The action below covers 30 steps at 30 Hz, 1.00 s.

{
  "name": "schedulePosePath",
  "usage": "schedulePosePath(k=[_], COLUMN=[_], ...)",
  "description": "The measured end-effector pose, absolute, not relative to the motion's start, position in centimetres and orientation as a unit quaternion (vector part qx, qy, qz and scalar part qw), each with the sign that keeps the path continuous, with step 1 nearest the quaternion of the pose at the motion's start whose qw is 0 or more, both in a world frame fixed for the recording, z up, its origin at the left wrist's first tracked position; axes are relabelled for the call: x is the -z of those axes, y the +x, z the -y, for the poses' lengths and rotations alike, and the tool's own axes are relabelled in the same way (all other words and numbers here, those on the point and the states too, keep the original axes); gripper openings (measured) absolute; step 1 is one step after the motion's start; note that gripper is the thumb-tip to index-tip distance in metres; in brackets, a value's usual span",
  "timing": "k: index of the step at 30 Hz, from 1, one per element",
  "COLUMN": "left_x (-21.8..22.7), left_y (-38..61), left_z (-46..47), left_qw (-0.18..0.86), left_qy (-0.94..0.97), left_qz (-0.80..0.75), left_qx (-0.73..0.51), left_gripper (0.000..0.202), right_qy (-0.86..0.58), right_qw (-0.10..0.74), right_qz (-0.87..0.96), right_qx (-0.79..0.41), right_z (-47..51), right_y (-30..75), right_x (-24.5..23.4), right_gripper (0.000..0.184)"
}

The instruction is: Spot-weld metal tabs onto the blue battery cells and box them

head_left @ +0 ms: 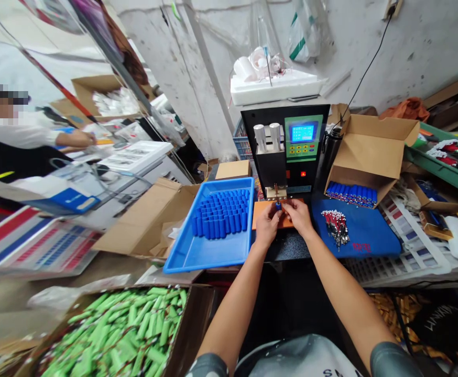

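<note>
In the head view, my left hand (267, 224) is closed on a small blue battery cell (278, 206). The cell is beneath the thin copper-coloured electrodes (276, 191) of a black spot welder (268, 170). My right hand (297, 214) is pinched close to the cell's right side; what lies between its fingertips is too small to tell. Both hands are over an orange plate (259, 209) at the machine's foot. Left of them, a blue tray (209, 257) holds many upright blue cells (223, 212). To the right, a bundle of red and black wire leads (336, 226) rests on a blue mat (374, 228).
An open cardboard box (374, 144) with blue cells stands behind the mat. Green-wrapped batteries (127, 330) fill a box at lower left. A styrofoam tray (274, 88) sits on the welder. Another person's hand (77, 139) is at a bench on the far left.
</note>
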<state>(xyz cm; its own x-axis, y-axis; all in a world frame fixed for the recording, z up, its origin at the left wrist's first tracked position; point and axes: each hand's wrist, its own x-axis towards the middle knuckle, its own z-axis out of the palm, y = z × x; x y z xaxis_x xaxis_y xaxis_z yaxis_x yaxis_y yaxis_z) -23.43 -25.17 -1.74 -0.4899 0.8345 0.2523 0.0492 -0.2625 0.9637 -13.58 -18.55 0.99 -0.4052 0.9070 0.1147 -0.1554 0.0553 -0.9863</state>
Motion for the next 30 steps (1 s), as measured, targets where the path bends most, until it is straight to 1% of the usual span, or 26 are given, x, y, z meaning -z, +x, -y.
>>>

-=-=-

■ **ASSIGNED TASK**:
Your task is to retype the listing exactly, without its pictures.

■ **SOLUTION FOR THIS TASK**:
The action below covers 30 steps at 30 Hz, 1.00 s.

{
  "name": "schedulePosePath",
  "usage": "schedulePosePath(k=[_], COLUMN=[_], ...)",
  "description": "The measured end-effector pose, absolute, not relative to the motion's start, position in centimetres and orientation as a unit quaternion (vector part qx, qy, qz and scalar part qw), each with the sign that keeps the path continuous, with step 1 nearest the quaternion of the pose at the motion's start whose qw is 0 or more, both in a world frame fixed for the recording, z up, its origin at the left wrist's first tracked position; axes are relabelled for the call: x is the -z of those axes, y the +x, z the -y, for the poses' lengths and rotations alike, and the tool's own axes are relabelled in the same way (all other words and numbers here, those on the point and the states too, keep the original axes); gripper openings (measured) absolute; step 1 is one step after the motion's start; note that gripper is the thumb-tip to index-tip distance in metres; in brackets, a value's usual span",
  "timing": "k: index of the step at 30 Hz, from 1, one per element",
  "COLUMN": "left_x (-21.8..22.7), left_y (-38..61), left_z (-46..47), left_qw (-0.18..0.86), left_qy (-0.94..0.97), left_qz (-0.80..0.75), left_qx (-0.73..0.51), left_gripper (0.000..0.202), right_qy (-0.86..0.58), right_qw (-0.10..0.74), right_qz (-0.87..0.96), right_qx (-0.79..0.41), right_z (-47..51), right_y (-30..75), right_x (-24.5..23.4), right_gripper (0.000..0.184)"
}

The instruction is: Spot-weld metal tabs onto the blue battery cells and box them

head_left @ +0 ms: 

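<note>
In the head view, my left hand (267, 224) is closed on a small blue battery cell (278, 206). The cell is beneath the thin copper-coloured electrodes (276, 191) of a black spot welder (268, 170). My right hand (297, 214) is pinched close to the cell's right side; what lies between its fingertips is too small to tell. Both hands are over an orange plate (259, 209) at the machine's foot. Left of them, a blue tray (209, 257) holds many upright blue cells (223, 212). To the right, a bundle of red and black wire leads (336, 226) rests on a blue mat (374, 228).
An open cardboard box (374, 144) with blue cells stands behind the mat. Green-wrapped batteries (127, 330) fill a box at lower left. A styrofoam tray (274, 88) sits on the welder. Another person's hand (77, 139) is at a bench on the far left.
</note>
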<state>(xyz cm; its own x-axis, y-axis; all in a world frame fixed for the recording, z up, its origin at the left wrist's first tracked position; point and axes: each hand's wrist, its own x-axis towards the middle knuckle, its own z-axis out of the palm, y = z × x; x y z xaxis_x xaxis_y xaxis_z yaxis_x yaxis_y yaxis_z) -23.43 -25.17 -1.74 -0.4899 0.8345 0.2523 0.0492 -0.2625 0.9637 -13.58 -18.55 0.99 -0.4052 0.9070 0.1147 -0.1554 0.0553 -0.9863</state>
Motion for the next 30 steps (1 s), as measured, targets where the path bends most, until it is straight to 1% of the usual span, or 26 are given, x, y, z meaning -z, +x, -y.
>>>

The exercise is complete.